Records excerpted from a collection
......

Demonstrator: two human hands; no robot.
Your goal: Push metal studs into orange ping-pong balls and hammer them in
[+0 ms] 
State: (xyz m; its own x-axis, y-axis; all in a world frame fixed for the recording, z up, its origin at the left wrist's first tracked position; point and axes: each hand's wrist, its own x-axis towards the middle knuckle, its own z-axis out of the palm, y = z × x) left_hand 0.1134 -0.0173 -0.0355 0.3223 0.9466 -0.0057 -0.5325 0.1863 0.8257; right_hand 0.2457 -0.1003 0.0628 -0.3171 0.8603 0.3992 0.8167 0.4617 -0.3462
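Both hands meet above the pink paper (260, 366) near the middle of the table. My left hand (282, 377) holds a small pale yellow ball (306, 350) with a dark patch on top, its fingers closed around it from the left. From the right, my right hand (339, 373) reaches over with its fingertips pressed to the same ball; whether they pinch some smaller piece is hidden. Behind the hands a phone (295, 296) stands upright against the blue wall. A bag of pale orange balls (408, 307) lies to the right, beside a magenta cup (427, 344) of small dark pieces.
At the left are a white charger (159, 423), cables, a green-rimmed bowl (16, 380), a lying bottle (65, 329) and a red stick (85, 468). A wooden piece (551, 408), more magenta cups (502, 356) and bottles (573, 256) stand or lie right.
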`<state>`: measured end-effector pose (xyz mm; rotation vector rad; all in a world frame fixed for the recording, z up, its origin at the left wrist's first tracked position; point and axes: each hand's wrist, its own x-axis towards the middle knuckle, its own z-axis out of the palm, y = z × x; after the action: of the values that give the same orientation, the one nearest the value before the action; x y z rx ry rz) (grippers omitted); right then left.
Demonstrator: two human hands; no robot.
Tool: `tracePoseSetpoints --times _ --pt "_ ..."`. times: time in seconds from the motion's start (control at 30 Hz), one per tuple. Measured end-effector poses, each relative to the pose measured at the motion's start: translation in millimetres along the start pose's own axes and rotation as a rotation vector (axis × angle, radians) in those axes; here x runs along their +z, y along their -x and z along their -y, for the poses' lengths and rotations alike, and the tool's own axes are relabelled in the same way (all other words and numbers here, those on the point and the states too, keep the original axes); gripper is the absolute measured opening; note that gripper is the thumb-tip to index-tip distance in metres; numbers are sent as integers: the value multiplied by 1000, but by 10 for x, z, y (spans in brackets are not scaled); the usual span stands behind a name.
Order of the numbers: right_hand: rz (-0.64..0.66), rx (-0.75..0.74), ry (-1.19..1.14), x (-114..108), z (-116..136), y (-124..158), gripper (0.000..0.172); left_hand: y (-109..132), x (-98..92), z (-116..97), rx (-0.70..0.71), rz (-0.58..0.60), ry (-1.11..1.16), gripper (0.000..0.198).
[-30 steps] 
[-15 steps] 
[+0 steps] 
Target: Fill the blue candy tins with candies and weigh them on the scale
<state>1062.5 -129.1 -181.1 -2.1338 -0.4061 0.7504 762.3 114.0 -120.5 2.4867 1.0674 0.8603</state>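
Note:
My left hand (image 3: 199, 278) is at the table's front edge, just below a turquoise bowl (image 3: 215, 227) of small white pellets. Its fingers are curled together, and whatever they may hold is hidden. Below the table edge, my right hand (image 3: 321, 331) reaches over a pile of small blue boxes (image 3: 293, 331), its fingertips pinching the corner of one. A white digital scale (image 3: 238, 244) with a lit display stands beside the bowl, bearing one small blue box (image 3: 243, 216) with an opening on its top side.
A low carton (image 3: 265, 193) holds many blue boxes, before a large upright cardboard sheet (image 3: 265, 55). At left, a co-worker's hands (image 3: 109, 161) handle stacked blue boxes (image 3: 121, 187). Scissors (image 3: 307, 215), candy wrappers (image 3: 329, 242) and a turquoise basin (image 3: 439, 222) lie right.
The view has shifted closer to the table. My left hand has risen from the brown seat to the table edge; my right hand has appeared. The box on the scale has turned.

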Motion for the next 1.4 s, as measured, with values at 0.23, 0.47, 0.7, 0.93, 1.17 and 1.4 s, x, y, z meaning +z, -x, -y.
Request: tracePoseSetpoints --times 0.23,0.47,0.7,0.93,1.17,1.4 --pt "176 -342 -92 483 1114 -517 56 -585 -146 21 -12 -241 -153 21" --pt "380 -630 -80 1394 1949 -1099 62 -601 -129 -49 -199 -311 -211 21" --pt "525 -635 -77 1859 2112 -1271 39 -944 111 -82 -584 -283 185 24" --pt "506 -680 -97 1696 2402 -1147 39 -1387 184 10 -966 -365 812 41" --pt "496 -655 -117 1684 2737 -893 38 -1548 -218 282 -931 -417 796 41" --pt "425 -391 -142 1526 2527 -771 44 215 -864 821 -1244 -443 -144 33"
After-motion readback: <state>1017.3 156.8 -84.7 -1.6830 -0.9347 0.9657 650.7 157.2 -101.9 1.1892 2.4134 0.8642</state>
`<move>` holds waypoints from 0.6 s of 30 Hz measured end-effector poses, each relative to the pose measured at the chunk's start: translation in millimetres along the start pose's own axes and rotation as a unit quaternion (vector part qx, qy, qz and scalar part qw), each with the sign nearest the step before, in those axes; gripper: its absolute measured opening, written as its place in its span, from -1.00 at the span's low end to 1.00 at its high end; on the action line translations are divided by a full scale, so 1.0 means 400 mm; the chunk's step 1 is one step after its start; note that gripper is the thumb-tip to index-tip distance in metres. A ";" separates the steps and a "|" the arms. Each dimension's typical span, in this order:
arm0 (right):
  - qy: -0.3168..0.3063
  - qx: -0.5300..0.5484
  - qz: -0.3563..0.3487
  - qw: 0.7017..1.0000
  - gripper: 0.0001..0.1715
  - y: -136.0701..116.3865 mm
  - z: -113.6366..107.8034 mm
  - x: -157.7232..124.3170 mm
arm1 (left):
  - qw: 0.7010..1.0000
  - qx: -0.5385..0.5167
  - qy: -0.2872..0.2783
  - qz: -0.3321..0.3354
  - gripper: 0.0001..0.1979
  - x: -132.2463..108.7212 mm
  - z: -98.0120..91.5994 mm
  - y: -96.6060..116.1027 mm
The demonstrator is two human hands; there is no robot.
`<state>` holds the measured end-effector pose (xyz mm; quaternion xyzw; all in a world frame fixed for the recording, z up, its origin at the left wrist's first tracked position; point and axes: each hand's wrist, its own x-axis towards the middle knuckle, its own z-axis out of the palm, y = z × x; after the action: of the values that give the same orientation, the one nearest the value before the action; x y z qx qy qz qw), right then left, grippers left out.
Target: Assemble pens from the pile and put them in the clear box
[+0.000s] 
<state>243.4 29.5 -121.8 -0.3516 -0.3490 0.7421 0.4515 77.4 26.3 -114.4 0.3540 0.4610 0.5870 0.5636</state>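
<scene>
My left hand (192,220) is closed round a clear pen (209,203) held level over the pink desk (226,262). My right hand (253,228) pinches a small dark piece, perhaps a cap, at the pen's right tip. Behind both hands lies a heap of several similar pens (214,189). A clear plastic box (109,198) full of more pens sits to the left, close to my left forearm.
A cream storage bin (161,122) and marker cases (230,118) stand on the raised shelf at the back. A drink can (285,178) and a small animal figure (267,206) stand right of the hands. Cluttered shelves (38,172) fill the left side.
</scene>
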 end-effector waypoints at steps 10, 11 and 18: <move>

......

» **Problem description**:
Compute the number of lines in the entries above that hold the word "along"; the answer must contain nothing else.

» **Response area**:
2